:: Assignment ::
Exactly retype the lines of the material from its first line to the line with "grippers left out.", including both.

++++++

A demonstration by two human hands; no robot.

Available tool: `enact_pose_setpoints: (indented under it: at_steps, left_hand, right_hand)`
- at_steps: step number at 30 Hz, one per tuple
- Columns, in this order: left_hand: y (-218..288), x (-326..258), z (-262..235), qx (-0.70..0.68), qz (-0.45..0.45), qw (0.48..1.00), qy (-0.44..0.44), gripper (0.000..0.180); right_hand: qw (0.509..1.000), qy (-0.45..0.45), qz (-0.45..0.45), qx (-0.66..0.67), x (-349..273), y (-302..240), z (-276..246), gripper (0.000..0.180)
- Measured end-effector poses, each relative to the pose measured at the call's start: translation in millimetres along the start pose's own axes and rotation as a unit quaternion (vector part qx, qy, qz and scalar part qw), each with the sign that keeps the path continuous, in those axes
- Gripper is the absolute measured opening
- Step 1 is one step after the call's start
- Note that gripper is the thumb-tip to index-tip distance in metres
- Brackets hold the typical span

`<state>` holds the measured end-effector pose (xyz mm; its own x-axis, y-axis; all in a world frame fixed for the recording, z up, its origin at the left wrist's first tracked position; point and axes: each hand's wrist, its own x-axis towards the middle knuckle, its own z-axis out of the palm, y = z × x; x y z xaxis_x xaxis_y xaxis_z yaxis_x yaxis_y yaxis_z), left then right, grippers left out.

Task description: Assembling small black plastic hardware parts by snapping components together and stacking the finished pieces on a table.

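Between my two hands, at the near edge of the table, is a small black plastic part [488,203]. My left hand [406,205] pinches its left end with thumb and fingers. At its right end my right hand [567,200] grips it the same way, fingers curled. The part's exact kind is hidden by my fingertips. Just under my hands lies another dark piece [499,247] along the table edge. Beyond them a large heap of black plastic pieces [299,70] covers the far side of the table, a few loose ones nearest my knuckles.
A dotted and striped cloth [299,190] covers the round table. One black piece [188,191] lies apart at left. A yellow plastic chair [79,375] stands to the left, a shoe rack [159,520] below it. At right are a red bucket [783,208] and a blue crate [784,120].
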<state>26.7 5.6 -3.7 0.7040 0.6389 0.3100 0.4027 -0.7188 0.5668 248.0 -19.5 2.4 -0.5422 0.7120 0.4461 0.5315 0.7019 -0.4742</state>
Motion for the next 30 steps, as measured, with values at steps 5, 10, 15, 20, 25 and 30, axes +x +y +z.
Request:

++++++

:: Solution for this problem ::
A demonstration by two human hands; no robot.

Available tool: `enact_pose_setpoints: (indented under it: at_steps, left_hand, right_hand)`
- at_steps: step number at 30 Hz, one per tuple
- Columns, in this order: left_hand: y (-218..288), x (-326..258), z (-262..235), qx (-0.70..0.68), qz (-0.45..0.45), qw (0.48..1.00), qy (-0.44..0.44), gripper (0.000..0.180); right_hand: qw (0.509..1.000), qy (-0.45..0.45), qz (-0.45..0.45), qx (-0.66..0.67), x (-349..273), y (-302..240), z (-276..246), gripper (0.000..0.180)
- Measured end-effector poses, each relative to the pose measured at the call's start: translation in millimetres along the start pose's own axes and rotation as a unit quaternion (vector part qx, qy, qz and scalar part qw), each with the sign that keeps the path continuous, in those axes
- Gripper is the absolute measured opening
- Step 1 is one step after the call's start
- Note that gripper is the thumb-tip to index-tip distance in metres
- Brackets hold the typical span

`<state>` holds the measured end-effector pose (xyz mm; its own x-axis, y-axis; all in a world frame fixed for the recording, z up, its origin at the left wrist's first tracked position; point and axes: each hand's wrist, its own x-axis towards the middle knuckle, its own z-axis out of the palm, y = z × x; x y z xaxis_x xaxis_y xaxis_z yaxis_x yaxis_y yaxis_z), left then right, grippers left out.

The exercise requires no additional content.